(What to do): Find the word "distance" in the data, then copy each line where it is found.

(Supplied records):
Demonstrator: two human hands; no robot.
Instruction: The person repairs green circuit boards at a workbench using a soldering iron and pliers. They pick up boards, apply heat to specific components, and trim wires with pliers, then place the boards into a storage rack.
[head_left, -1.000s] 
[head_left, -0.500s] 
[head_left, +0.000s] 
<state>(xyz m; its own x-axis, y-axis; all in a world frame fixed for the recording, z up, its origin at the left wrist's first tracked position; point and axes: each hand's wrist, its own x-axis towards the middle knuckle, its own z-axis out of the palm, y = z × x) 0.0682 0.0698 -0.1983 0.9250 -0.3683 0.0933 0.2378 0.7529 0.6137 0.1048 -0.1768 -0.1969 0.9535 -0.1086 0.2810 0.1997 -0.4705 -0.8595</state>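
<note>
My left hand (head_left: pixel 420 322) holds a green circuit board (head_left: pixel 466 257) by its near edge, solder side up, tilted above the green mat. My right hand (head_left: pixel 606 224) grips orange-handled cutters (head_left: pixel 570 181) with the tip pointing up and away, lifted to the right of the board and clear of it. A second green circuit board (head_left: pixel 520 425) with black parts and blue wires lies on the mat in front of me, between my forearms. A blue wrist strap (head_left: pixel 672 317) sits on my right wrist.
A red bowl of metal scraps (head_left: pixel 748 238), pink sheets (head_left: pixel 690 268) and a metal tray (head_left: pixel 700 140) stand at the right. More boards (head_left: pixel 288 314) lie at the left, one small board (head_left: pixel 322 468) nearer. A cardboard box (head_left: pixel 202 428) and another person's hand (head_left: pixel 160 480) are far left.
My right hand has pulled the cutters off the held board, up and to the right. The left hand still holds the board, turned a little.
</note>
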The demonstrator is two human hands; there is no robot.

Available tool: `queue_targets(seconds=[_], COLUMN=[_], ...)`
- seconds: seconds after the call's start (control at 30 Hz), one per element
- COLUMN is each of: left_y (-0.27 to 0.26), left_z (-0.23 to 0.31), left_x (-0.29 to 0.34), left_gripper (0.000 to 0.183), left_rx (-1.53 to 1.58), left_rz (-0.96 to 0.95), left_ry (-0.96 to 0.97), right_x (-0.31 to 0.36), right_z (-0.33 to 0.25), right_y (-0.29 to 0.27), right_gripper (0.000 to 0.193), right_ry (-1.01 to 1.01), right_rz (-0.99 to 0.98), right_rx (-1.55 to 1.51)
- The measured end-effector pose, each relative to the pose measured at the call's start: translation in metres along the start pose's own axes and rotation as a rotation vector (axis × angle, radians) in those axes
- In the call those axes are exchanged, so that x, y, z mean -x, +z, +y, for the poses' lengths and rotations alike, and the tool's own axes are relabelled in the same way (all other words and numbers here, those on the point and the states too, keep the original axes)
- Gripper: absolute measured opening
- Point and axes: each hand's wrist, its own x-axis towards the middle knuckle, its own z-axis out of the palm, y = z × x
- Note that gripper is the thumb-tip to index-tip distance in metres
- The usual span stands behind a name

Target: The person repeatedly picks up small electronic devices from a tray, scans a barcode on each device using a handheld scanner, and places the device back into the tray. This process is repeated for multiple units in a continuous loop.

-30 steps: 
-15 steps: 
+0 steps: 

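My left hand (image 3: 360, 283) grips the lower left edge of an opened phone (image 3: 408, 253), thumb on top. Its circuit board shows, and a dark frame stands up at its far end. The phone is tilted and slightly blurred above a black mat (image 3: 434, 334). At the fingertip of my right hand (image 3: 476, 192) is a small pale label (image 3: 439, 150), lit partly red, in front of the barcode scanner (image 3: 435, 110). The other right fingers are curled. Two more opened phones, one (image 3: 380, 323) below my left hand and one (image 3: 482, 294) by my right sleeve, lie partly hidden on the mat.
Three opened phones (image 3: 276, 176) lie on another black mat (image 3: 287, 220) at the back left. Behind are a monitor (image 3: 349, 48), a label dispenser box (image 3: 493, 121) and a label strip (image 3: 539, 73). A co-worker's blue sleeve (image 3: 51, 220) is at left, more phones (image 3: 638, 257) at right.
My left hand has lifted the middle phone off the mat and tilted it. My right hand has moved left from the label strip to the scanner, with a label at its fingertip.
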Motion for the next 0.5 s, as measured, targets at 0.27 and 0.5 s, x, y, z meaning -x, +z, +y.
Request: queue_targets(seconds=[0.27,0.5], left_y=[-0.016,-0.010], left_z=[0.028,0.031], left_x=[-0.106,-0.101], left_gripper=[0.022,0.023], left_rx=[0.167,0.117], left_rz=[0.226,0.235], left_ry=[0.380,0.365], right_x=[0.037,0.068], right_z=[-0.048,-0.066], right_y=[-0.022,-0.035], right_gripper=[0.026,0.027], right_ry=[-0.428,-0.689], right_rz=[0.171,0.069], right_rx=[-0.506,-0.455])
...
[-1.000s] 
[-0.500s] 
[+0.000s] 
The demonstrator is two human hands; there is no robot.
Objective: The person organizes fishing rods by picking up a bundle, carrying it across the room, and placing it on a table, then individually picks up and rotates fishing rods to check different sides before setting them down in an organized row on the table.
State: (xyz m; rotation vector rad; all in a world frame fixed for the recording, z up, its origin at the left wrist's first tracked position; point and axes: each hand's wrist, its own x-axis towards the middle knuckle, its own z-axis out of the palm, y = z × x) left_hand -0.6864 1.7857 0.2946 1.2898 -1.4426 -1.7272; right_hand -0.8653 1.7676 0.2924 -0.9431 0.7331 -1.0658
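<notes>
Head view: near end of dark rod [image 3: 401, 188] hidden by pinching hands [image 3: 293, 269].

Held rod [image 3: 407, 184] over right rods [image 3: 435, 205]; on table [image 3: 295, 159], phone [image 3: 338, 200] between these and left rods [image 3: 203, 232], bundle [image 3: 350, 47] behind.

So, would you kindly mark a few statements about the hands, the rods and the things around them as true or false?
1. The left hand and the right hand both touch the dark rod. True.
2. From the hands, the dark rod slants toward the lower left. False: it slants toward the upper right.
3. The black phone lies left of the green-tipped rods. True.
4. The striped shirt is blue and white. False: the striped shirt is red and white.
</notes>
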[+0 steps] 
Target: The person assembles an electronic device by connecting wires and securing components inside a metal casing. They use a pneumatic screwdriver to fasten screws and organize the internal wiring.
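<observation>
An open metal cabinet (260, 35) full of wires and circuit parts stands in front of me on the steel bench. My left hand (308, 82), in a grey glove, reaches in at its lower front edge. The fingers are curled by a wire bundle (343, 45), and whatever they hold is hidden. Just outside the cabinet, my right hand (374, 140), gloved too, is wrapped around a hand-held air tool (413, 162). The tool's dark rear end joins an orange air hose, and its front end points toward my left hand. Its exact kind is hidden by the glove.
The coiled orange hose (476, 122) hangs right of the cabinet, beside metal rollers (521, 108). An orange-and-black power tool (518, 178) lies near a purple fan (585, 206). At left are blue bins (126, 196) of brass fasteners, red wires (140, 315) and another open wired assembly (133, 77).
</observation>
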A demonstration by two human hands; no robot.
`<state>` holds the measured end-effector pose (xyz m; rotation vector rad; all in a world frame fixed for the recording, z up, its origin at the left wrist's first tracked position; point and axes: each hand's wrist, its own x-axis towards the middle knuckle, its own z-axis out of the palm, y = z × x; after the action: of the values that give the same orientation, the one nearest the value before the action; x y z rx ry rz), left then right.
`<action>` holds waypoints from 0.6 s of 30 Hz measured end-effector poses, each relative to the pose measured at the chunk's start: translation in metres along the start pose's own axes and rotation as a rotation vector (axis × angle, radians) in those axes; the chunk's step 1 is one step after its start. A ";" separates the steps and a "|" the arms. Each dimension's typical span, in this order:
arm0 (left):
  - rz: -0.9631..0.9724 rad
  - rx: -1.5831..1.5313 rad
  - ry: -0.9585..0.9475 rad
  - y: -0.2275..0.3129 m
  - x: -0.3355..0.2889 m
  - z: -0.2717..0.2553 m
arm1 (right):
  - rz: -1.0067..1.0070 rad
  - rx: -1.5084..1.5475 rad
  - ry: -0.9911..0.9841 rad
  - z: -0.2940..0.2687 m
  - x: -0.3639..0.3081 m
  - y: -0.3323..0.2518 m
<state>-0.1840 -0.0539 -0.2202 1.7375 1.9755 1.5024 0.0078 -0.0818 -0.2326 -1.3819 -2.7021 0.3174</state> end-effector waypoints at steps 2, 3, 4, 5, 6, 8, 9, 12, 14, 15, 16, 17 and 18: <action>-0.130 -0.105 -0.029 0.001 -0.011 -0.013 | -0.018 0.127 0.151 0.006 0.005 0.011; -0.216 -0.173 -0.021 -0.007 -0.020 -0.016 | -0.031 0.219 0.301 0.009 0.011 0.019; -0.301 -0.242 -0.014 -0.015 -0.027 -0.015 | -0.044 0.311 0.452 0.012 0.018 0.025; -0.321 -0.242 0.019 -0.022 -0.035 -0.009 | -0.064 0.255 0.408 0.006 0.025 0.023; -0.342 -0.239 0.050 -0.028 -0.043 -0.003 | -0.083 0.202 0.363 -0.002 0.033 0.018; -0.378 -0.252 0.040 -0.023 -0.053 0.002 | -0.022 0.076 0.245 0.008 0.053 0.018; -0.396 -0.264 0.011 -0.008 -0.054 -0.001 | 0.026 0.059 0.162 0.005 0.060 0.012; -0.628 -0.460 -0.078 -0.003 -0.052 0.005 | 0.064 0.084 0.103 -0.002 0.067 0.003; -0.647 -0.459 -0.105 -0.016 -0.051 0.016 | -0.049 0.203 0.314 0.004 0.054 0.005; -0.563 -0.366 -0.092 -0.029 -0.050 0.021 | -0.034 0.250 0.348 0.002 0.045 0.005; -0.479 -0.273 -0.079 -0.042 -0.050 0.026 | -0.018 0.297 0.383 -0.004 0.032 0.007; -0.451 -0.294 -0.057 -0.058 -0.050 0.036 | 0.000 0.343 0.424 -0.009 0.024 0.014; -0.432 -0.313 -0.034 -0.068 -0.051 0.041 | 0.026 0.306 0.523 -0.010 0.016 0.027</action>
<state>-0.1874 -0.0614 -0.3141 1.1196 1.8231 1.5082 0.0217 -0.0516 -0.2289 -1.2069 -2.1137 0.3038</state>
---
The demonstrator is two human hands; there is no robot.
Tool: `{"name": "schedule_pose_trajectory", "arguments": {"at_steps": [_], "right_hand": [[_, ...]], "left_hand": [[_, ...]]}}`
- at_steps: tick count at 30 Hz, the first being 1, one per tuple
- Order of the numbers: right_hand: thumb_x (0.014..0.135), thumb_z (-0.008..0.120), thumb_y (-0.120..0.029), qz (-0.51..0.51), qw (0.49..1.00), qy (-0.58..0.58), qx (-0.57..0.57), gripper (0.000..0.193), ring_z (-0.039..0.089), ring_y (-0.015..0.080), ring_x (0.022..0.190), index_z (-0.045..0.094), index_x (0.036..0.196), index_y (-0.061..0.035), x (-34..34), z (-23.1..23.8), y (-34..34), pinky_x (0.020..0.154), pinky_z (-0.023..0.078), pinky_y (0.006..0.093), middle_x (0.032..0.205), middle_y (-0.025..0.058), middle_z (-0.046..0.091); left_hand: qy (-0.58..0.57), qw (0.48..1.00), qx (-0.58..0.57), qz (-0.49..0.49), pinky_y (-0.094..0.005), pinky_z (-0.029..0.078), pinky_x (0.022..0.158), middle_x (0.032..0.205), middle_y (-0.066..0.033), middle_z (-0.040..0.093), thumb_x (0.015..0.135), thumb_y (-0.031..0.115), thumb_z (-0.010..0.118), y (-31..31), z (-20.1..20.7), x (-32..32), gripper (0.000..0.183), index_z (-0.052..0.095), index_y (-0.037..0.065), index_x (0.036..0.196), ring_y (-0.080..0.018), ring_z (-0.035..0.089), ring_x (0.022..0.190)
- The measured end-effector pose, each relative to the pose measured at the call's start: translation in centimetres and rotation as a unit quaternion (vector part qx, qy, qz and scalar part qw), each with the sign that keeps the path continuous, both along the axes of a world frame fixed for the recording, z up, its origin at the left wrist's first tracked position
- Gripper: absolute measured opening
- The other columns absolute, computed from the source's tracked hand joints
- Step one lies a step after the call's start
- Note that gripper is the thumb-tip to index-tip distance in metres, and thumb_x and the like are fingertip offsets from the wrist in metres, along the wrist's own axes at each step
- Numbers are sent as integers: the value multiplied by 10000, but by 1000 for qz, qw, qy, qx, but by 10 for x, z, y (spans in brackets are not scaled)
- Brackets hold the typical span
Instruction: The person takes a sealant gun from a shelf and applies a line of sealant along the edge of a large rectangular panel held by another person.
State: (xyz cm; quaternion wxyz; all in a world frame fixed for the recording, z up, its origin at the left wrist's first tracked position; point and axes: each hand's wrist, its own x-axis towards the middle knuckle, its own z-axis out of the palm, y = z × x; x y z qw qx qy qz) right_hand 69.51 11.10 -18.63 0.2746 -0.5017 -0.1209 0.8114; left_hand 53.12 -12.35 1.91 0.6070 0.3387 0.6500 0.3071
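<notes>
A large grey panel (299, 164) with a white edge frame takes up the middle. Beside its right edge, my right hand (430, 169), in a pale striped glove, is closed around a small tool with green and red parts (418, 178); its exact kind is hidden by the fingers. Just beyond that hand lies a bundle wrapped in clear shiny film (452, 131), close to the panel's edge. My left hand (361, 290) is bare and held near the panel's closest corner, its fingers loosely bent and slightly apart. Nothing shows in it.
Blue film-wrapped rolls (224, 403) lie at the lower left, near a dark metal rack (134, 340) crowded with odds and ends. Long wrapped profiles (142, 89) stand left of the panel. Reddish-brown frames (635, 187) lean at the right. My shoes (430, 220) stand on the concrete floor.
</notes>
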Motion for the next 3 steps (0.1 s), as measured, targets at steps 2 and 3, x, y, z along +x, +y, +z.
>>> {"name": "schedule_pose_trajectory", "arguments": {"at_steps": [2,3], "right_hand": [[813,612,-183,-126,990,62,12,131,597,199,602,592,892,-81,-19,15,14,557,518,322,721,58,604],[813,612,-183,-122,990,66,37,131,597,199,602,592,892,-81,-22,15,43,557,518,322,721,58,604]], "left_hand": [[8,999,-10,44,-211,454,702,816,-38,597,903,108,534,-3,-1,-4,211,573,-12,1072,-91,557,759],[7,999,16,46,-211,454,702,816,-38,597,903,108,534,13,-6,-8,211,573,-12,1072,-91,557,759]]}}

(Response area):
- Note that gripper is the thumb-tip to index-tip distance in metres
- Note that gripper is the thumb-tip to index-tip distance in metres, and thumb_x and the like are fingertip offsets from the wrist in metres, along the wrist's own axes at each step

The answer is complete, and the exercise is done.